Thanks for sharing Chris. There might be something here that would be suitable for home still-life photography. Any suggestions?
http://prostudio360.com/home.php
Thanks for sharing Chris. There might be something here that would be suitable for home still-life photography. Any suggestions?
http://prostudio360.com/home.php
Keith, "If I'm posting here, I can't be much good" (Woody Allen). So take this lightly.
Paint yourself a background which feathers over from darkish to lightish and clamp it on the end of the kitchen table.
Stop futzing around with lights and just put an umbrella high at arms length to the left - or set yourself up with a window next to your left shoulder.
Place stuff in front of the camera so that the dark parts stand out against the light parts. Use a shortish lens.
Whatever; get a soft fat pencil and first learn to draw a box, a ball and a stick together, with shading.
From the brightest brightest spark of all time - Leonardo Da Vinci..
Trattato_Della_Pittura Chap. CLXXXVI. (course work for an academy that was never built)
"How high the Light should he in drawing from Nature.

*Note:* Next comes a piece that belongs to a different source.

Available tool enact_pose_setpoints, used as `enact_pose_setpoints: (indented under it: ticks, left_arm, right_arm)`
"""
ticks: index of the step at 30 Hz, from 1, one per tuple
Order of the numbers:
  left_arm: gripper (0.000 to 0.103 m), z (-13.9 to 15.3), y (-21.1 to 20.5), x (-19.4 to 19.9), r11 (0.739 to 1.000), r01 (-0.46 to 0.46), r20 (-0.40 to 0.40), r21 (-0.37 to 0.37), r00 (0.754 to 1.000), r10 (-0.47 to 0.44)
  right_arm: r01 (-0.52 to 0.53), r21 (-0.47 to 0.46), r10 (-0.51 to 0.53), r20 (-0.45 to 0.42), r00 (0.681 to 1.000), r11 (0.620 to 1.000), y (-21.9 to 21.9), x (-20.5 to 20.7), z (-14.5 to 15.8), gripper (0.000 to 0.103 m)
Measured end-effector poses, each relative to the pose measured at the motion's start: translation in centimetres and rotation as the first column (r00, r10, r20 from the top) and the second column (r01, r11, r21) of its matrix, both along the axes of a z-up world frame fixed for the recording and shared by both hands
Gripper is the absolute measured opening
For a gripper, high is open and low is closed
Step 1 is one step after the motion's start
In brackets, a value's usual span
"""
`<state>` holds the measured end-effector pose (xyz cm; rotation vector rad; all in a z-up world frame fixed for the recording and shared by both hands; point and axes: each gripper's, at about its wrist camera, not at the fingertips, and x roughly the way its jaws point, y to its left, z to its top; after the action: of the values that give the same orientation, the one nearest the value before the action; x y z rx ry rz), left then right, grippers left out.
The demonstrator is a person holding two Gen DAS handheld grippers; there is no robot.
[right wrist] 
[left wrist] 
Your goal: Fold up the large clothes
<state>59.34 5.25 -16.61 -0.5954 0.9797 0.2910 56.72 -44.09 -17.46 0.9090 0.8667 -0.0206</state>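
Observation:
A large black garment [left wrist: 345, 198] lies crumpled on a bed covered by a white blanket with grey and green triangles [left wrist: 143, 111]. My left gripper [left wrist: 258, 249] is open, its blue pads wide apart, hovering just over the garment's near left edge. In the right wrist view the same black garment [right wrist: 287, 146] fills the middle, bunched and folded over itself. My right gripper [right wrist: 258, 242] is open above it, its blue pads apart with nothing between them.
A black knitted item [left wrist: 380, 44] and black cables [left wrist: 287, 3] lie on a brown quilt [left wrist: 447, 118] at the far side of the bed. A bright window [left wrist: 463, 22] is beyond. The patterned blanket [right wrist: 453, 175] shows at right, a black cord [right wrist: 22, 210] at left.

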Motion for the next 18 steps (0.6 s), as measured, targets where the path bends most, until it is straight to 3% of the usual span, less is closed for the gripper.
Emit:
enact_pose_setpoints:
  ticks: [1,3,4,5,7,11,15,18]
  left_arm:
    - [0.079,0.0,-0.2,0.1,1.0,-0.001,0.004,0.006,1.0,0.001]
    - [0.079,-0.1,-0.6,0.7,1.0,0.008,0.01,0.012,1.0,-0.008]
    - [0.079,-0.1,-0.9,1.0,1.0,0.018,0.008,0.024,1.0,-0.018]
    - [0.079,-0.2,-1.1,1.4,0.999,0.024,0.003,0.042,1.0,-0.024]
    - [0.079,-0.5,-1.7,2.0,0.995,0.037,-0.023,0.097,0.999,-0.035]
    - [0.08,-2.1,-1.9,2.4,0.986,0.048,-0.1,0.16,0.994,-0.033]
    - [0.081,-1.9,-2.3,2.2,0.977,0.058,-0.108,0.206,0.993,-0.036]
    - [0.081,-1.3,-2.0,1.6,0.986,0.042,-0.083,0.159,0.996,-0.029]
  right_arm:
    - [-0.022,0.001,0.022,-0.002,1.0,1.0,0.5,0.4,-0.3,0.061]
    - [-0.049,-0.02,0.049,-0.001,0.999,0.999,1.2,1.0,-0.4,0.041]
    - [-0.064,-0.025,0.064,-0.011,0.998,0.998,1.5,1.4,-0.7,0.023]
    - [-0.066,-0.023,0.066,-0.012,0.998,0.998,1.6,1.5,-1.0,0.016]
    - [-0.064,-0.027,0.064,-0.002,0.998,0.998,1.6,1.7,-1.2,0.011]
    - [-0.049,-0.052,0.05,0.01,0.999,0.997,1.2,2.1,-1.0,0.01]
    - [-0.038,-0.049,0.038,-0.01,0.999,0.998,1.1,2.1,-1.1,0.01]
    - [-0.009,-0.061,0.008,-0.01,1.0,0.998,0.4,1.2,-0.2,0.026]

To paint well from Nature, your window should
be to the North, that the lights may not vary. If
it be to the South, you must have paper blinds,
that the sun, in going round, may not alter the
shadows. The situation of the light should be
such as to produce upon the ground a shadow
from your model as long as that is high….
…..the nature of back-grounds, upon which any opake
body is to be placed. In order to detach it pro-
perly, you should place the light part of such opake
body against the dark part of the back-ground, and
the dark parts on a light ground;* as in the …."
Read it here:
http://www.archive.org/stream/davinc...0leon_djvu.txt
Or here in italian:
http://www.liberliber.it/biblioteca/...html/index.htm
Look at any cine/movie light that takes a quartz/tungsten bulb. If it has a fan it will last longer. Forget the far-from-perfect dichroic filters for daylight - Daylight colour film behaves badly with time exposures. Be wary of mono flash heads - unless you shoot wide open. Use the white side of the umbrella.
This thing, which holds brolly and lamp is one of the most useful and un-fussy tools.
My Sinar Norma set up to photograph still life. The softbox to the right of the camera is a homemade unit with two Interfit 150w fluorescent lamps. The light theoretically produces the output of a 1200 watt tungsten unit with much less heat!
Not shown is the Sinar reflex finder, which makes composing pictures much easier.
Philip Morgan
www.philipmorganphotography.com
www.philipmorgan.net
I use Speedotrons and have for years. Reliable and powerful.
Mark Woods
Large Format B&W
Cinematography Mentor at the American Film Institute
Past President of the Pasadena Society of Artists
Director of Photography
Pasadena, CA
www.markwoods.com
I think Christopher means that with a lighting set up like his, where the head is into an umbrella and throwing a rather large spill, it uses up a lot of light.
A 400-800 watt monolight might give you f/5.6 or f/8 if you stuck in place of his hot light. For stopping down and getting into the f/16-22 range you'd want a more powerful light, like a big 4800-watt Speedo or a more efficient 2000-watt Dynalite (sticking my subtle bias in there!)
The big Alien Bee would probably be fine and for still life you can always do a T-exposure and give it multiple pops, 2 for a stop, 4x for two stops, 8x for three, etc. remember your binary math.
But don't sweat it. Most people do it that way because the focus on the wrong plane and they stop down too much to cover their ass. If you know what you want to focus on then just do that and shoot it wide open.
Any body else notice the beer bottle in post #3?
To Christopher: Do you have an opinion on using a soft box relatively close to the setup but following the left hand positioning you suggest? The quality of light would be different but would you consider it lacked modelling of the set up? I used a Broncolour Hazylight for a lot of still life work but the light may have had too great a flattening affect because it tended to wrap around the objects so much.
I don't shoot studio style still life anymore but your explanation of your set ups has been very inspiring.